Murgon community members met SBRC Mayor Brett Otto and Cr Kathy Duff in September to discuss plans for a multi-year upgrade of QEII Park … a second community meeting will be held on November 10 (Photo: Kathy Duff)

November 1, 2021

The Murgon community has been invited to attend a public consultation meeting this month to discuss upgrade plans for QEII Park.

The meeting will be held near the park’s rotunda at 5:30pm on Wednesday, November 10, to discuss a proposal by the South Burnett Regional Council to carry out a multi-stage upgrade of the CBD parklands over the next few years.

The first phase would focus on the area from Gore Street (opposite the War Memorial) to the eastern edge of the town’s Visitor Information Centre.

Former MBDA president Leo Geraghty said he thought it was important any upgrades were made in a uniform way because the parklands run for several blocks through the town’s CBD.

This meant that to get a consistent result, it was important to get the project correct from the outset.

Ideas for possible upgrades were advanced at an initial public consultation meeting held at the park with South Burnett Mayor Brett Otto and Cr Kathy Duff on September 29.

The topic has also been discussed by the Murgon Business and Development Association.

Since then, Mr Geraghty and Murgon Show Society president Alan Trim have been collecting upgrade ideas to inform the next consultation meeting.

Last weekend, they also posted photos of several of these ideas on an information board in the park near the Visitor Information Centre so the public can view them.

Upgrade ideas include:

  • Installing wide, coloured paths through the parklands to provide wheelchair access for the disabled
  • Ensuring the park has a sound system that can be used for the many community events held there throughout the year
  • Ensuring the park is fully covered by the town’s CCTV system to improve safety
  • Installing solar-powered fairy lights to illuminate the parklands after dark
  • Removing obsolete signage, poles and notice boards from the parklands to free up more space for community use
  • Installing bicycle racks near the Visitor Information Centre to make the CBD more attractive to South Burnett Rail Trail tourists
  • Planting new trees that don’t have destructive root systems, and ringing their bases with hedges of hardy flowering plants
  • Installing new seating areas with greater shade coverage
  • Installing walls around several sides of the park’s rotunda to improve sound transmission

Mr Geraghty and Mr Trim said they wanted to make it clear these were ideas they had developed themselves to help prompt community discussion.

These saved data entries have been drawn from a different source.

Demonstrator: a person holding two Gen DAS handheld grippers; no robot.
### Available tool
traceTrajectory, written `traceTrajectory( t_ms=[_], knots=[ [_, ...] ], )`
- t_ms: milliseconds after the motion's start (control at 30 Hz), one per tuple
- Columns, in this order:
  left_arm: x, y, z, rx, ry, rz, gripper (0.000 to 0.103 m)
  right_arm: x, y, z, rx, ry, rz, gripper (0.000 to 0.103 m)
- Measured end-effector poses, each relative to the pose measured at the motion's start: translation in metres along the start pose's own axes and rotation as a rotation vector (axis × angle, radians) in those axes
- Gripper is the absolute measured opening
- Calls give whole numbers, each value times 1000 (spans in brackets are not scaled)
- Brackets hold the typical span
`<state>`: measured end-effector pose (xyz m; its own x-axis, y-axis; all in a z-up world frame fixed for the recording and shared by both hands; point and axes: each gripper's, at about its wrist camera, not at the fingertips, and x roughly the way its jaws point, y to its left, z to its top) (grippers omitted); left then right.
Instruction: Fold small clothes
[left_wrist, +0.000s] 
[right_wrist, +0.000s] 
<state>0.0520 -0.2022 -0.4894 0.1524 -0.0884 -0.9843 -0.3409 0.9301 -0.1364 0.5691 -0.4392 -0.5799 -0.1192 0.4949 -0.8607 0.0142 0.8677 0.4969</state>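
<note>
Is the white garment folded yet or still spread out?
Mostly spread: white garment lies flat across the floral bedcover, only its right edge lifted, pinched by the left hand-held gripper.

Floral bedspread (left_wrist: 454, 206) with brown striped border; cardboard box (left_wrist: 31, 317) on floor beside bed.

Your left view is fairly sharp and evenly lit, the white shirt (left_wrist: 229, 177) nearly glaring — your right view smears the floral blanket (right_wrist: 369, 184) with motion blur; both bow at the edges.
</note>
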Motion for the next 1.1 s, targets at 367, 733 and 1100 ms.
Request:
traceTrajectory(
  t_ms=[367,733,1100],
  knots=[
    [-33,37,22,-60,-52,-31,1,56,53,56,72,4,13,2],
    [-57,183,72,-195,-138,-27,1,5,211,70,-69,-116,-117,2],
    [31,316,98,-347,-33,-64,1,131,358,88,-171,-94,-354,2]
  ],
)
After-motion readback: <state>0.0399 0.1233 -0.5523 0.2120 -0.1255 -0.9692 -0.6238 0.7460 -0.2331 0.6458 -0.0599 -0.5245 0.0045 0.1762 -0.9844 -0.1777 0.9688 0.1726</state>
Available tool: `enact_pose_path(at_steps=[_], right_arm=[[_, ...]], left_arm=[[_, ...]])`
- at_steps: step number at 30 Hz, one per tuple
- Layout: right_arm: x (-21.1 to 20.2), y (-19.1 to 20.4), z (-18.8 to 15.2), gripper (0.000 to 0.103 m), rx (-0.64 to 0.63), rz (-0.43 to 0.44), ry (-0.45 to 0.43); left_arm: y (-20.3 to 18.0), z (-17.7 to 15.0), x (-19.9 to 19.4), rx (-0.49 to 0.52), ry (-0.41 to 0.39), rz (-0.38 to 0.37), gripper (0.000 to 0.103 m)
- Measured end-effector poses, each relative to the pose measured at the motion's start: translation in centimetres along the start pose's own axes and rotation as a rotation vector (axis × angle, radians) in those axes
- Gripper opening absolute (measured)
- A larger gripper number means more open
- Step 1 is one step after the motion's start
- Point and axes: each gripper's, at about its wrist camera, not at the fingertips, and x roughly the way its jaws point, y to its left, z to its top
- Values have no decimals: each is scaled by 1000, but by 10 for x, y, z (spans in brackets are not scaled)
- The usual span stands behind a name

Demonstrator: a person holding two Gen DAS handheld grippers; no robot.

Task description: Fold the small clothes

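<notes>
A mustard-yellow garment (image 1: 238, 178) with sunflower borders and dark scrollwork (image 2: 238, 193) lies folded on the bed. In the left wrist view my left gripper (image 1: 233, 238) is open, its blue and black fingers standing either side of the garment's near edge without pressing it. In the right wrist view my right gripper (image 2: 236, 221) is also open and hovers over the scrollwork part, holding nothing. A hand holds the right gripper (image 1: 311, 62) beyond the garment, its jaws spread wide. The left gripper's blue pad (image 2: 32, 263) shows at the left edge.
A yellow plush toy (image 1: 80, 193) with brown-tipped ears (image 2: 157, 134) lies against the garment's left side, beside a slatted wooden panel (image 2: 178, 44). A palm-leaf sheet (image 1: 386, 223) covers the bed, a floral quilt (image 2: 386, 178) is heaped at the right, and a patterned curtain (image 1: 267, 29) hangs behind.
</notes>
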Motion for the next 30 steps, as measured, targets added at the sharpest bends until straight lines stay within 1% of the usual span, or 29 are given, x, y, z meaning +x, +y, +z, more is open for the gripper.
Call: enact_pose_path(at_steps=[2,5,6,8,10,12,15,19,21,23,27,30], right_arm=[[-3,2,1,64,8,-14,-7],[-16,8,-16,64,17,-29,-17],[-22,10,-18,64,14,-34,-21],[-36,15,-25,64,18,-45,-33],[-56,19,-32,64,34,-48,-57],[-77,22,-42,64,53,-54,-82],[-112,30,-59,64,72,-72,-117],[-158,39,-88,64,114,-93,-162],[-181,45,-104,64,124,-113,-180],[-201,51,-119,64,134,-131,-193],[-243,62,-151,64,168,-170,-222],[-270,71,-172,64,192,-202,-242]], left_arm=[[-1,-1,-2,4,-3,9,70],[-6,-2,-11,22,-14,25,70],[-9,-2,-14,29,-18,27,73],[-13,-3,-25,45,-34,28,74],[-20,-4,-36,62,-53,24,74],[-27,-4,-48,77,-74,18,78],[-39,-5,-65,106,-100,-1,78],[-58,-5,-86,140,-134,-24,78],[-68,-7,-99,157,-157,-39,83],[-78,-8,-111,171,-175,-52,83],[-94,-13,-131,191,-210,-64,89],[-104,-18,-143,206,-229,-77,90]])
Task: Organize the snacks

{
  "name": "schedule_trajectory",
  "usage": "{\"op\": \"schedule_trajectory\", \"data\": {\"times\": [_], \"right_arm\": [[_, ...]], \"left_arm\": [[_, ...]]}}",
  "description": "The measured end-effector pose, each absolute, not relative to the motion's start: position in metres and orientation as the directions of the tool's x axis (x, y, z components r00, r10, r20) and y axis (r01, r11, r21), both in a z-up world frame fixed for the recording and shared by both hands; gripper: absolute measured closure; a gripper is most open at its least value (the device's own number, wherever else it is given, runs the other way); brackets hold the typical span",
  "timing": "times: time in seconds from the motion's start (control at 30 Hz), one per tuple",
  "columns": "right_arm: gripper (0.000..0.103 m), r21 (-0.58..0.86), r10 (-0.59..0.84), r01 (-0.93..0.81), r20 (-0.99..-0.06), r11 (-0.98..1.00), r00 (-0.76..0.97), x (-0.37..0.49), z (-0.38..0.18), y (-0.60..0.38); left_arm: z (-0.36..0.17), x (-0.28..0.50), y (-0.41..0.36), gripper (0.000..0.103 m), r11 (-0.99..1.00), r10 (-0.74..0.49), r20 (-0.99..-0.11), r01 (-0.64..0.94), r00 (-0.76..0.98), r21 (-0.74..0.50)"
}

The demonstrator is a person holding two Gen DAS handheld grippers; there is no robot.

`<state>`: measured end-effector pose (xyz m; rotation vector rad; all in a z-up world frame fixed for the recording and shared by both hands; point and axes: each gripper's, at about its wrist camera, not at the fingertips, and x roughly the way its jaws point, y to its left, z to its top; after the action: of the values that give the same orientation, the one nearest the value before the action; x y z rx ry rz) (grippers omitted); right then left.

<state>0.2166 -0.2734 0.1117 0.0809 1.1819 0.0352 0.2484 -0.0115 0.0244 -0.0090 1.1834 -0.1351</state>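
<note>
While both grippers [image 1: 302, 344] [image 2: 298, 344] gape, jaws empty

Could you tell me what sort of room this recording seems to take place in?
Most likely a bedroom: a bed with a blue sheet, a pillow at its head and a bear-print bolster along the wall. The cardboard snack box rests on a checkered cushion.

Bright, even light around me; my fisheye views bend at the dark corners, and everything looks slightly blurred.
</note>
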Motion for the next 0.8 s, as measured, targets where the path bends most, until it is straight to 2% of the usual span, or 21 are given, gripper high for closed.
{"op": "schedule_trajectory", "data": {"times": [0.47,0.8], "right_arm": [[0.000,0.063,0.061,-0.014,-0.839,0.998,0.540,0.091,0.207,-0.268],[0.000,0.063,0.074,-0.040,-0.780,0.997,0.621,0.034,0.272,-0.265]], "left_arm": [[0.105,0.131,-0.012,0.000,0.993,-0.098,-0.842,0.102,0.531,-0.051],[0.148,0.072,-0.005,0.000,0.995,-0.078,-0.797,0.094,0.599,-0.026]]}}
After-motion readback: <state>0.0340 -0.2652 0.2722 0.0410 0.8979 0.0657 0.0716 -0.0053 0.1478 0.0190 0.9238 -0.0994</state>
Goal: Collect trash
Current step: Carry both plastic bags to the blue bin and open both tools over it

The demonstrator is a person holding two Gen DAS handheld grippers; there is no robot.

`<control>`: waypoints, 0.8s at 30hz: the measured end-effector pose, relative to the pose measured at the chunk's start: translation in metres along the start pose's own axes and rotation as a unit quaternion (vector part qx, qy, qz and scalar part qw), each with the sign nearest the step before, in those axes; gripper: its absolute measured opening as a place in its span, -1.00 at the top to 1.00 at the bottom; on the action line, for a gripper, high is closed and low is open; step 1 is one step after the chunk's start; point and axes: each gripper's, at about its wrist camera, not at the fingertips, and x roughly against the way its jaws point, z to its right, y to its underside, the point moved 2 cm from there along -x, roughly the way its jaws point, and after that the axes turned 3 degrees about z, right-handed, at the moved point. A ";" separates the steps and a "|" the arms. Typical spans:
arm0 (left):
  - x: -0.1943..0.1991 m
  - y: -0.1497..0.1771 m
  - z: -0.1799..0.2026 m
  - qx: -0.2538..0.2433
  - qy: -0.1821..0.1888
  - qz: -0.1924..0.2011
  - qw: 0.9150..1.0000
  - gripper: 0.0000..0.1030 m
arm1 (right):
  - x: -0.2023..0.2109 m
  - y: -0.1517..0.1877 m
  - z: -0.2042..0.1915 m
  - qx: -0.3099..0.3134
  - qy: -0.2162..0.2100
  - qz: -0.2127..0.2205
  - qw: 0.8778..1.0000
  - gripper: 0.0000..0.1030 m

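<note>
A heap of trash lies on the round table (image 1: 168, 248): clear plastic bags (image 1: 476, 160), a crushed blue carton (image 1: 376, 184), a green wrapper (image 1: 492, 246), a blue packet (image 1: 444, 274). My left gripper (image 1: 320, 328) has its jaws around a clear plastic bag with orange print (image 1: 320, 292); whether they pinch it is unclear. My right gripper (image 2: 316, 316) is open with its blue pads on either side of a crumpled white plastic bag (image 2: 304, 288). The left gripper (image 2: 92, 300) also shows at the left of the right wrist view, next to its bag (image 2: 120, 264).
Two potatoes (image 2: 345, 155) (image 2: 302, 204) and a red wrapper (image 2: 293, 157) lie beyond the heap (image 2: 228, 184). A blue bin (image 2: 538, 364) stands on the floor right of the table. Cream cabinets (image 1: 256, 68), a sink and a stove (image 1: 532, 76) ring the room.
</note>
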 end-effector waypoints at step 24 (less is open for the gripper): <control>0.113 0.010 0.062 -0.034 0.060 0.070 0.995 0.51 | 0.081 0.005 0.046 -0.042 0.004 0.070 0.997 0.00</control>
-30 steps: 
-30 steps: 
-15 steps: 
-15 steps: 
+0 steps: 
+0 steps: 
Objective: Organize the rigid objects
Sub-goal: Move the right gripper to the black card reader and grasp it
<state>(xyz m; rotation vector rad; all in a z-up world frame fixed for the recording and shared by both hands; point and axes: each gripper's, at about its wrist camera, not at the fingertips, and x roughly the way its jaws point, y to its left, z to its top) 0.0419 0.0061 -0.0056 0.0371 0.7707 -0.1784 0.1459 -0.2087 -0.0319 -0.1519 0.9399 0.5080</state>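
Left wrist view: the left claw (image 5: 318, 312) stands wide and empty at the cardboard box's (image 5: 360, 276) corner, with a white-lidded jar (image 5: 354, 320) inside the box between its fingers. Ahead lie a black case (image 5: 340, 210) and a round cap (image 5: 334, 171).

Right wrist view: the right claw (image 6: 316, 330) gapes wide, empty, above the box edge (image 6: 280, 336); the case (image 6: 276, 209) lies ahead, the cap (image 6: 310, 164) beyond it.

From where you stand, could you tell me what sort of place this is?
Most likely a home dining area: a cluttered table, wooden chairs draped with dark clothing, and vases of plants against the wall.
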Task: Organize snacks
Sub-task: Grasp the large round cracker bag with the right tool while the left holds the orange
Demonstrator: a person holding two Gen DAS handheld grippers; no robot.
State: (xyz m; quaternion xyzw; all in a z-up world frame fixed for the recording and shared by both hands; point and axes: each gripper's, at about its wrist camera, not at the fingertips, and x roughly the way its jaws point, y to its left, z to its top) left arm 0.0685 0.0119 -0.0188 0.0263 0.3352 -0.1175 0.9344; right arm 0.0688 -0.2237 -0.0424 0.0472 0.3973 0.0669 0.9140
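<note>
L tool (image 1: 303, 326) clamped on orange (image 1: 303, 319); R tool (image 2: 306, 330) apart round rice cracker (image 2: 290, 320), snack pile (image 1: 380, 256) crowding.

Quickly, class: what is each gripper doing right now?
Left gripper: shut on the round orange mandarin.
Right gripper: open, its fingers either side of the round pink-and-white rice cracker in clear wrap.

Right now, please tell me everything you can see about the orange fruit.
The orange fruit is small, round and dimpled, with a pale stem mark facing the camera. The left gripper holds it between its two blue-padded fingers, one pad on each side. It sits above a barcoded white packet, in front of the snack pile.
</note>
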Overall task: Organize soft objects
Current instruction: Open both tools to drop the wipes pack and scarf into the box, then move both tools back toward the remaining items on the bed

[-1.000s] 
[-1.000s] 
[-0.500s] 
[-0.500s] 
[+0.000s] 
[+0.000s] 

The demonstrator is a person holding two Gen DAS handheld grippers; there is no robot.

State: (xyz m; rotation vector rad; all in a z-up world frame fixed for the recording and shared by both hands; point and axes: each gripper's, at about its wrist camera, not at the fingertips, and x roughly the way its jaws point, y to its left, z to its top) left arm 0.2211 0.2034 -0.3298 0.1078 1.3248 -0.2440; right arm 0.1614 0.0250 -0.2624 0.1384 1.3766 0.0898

Council officers would use feedback at the November consultation meeting to draw up a draft design for the first stage of the upgrade.

This draft is expected to be released in December.

Cr Kathy Duff – who has seen the draft ideas – said she was looking forward to further discussions about the project.

She said many of the ideas Mr Geraghty and Mr Trim proposed would greatly improve the parklands, but felt certain there were others that could be looked at as well.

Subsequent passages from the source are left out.